Повертев ее в руках, я обнаружил, что на самом деле она вовсе не из дерева, как мне показалось, а из колеи, только ссохшейся и затвердевшей от времени. Это была большая воронка, вмещавшая, вероятно, целую кварту. Медный ободок окаймлял ее широкий конец, но горлышко тоже имело металлический наконечник.

— Ну, что вы о ней скажете? — спросил Дакр.

— По-моему, эта штука принадлежала какому-нибудь средневековому виноторговцу или солодовнику,- предположил я.- В Англии я видел высокие пивные кружки из просмоленной кожи, такие же черные и твердые, как эта воронка. Ими пользовались в семнадцатом веке.

— Пожалуй, она относится примерно к тому же времени, — сказал Дакр, — и ею, несомненно, пользовались для вливания жидкости в сосуд. Однако, если мои подозрения верны, пользовался ею престранный виноторговец и заполнял он престранный сосуд. Не замечаете вы ничего необычного у горлышка воронки?
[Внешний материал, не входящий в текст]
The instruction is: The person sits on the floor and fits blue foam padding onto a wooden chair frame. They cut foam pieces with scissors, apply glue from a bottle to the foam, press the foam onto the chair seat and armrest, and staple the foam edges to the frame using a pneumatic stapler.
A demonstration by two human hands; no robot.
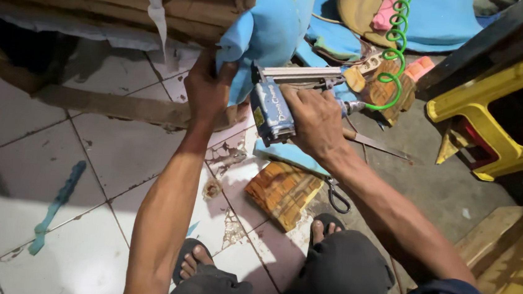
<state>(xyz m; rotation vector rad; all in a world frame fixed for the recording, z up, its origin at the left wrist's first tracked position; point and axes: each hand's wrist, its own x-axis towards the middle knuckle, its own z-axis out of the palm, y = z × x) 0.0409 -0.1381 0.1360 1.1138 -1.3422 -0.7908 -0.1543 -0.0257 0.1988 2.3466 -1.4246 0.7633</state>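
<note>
Blue cloth (264, 29) is pinched in the left hand (207, 90) against the wooden frame (109, 105). Just beside it, the right hand (316, 120) grips a blue staple gun (272, 107), pressed to the cloth.

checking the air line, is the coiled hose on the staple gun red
No, the coiled hose running to the back of the staple gun held in the right hand is bright green.
</note>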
Поднеся ее к свету, я обратил внимание на то, что дюймах в пяти над медным наконечником узкое горлышко кожаной воронки как бы исцарапано и зазубрено, как если бы кто-то кромсал его тупым ножом. Только в этом месте гладкая черная поверхность имела шероховатый, неровный вид.

— Кто-то пытался отрезать горлышко.

— Разве это похоже на надрез?

— Кожа порвана и измочалена. Нужна, была немалая сила, чтобы оставить следы на таком твердом материале, каким бы инструментом при этом ни пользовались. Но что вы-то об этом думаете? Я же вижу, что вы знаете больше, чем говорите.

Дакр улыбался, и его глазки знающе поблескивали.

— Входит ли в круг ваших ученых занятий психология сновидений? спросил он.

— Я даже не подозревал о существовании такой психологии.

— Друг мой, вон та полка над шкафом с геммами сплошь заполнена томами и томами, написанными исключительно на эту тему, начиная от сочинений Альберта Великого и далее. Это же целая наука.

— Наука шарлатанов.

— Шарлатан всегда первопроходец. Из астролога вышел астроном, из алхимика — химик, из гипнотизера- психолог-экспериментатор. Вчерашний знахарь- это завтрашний профессор. Даже такая тонкая и неуловимая субстанция, как сны, со временем будет систематизирована и упорядочена. И когда это время придет, изыскания наших друзей там, на полке, превратятся из забавы мистики в основы науки.

— Предположим, что так оно и будет, но какое отношение к науке о сновидениях имеет большая черная воронка с медным ободком?

— Сейчас скажу. Как вам известно, у меня есть агент, который постоянно охотится за редкими и антикварными вещами для моей коллекции. Несколько дней тому назад он прослышал, что антиквар, торгующий на одной из набережных, приобрел кое-какой старый хлам, найденный в чулане дома старинной постройки на задворках улицы Матюрен в Латинском квартале. Столовая в этом старинном доме украшена гербом в виде щита с шевронами и красными полосами на серебряном поле; как выяснилось, это был герб Никола де ла Рейни — вельможи, который занимал высокую государственную должность в правление короля Людовика XIV. Другие предметы, обнаруженные в чулане, относятся, как было с несомненностью установлено, к раннему периоду правления этого короля. Отсюда вывод: все эти вещи принадлежали упомянутому Никола де ла Рейни, в обязанности которого, насколько я понимаю, входило обеспечивать соблюдение драконовских знаков той эпохи и следить за их исполнением.